Friday, March 16, 2007
Back in September, I wrote about how the explosion in digital photography had created some bargains for film SLRs. I benefited from this myself, when my mother in law upgraded to a new Canon digital SLR, and gave me her old film camera.
This, together with the natural desire to take lots of pictures of my young daughter, rekindled my interest in real photography – after I’d been distracted for years by the ease of digital point-and-shoots. And I got some shots I was really happy with.
I was right – getting hold of cheap (or in my case, free) film SLR is a good way to start taking more pictures, and now is a great time to get hold of one. But I was also completely wrong, in ways I’ll now describe.

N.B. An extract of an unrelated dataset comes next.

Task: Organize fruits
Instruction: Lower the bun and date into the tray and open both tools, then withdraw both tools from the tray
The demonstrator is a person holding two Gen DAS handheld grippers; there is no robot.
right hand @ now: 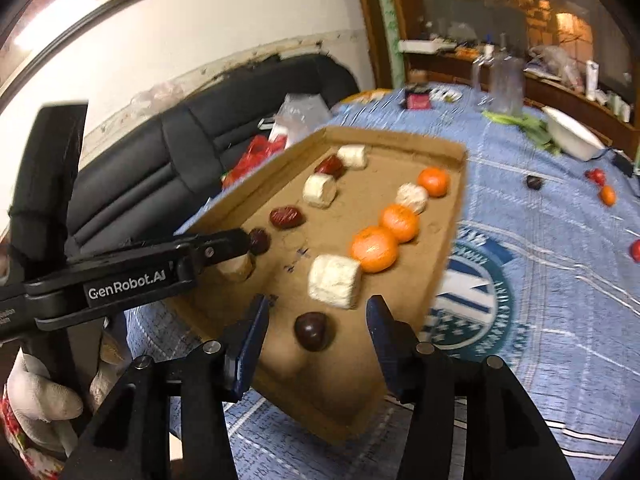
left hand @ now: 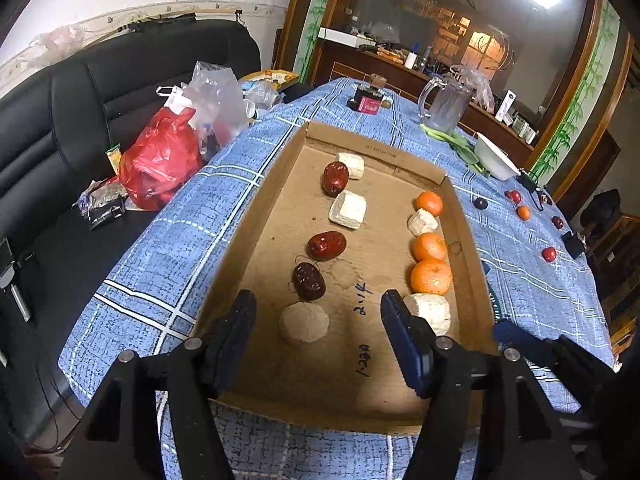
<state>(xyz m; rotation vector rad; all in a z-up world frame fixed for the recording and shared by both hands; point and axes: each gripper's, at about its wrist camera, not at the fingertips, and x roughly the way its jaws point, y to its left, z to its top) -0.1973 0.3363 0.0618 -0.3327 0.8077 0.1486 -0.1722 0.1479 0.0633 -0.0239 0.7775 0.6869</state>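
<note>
A cardboard tray (left hand: pixel 256 236) on the blue checked table holds two rows of fruit. The left row has red dates (left hand: pixel 327 245) and pale chunks (left hand: pixel 347 208). The right row has three oranges (left hand: pixel 431 277) and pale chunks (left hand: pixel 429 307). My left gripper (left hand: pixel 316 312) is open above a round pale piece (left hand: pixel 304 323) at the tray's near end. My right gripper (right hand: pixel 316 320) is open around a dark round fruit (right hand: pixel 314 331) lying in the tray (right hand: pixel 436 264), not touching it. The left gripper also shows in the right wrist view (right hand: pixel 240 248).
Loose small fruits (left hand: pixel 549 254) lie on the cloth right of the tray. A glass pitcher (left hand: pixel 446 104), a white bowl (left hand: pixel 496 158) and a small jar (left hand: pixel 368 100) stand at the far end. A black sofa (left hand: pixel 80 112) with plastic bags (left hand: pixel 160 160) is on the left.
</note>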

Cheap Camera, expensive running costs
The problem is that if you’re interested in photography, you want to take a lot of pictures, and film doesn’t really make that very easy.
Sure, you can send your films to Shutterfly or the like, and only pay to print the ones you like, but that takes a while, and there’s a hidden catch I wasn’t aware of immediately. I thought that if Shutterfly developed the film and put the digital versions online for you to see (which they do), then you could download the hi-res versions for no cost – since you’d paid for the developing.
In fact they show you a lo-res version that you can use to decide if you want prints or not, but the hi-res versions will cost you the price of an archive CD – in my case nearly $20 for 150 images or so.
Grass is always greener
The other thing working against film is that the lenses on most SLRs are ‘cross-platform’ – working on that brand’s digital SLR bodies too. So the nice Canon 28-105mm USM I inherited would fit on the Canon digital bodies I soon started ogling. That meant it wasn’t going to cost as much as I thought if I wanted to go digital.
After a lot of research, and much pained inspection of my bank balance, I was the proud owner of a Canon 350D (or Digital Rebel XT, as they insist on calling it here in the US), bought without incident from Beach Camera.
So now I can shoot like a crazy person, and sort out the keepers later, without fussing with film and delays and all that. And I’ve greatly enjoyed the who experience – supporting it with a useful 4-class course at the local community college to fill in the gaps in my basic knowledge.
As the camera was technically a birthday present, I took some time on Tuesday to walk around town a bit (and take some shots of my subject, Finn). The results are here.
I’ll write more later about the learning curve, and about the search for software to help on the computer side of things.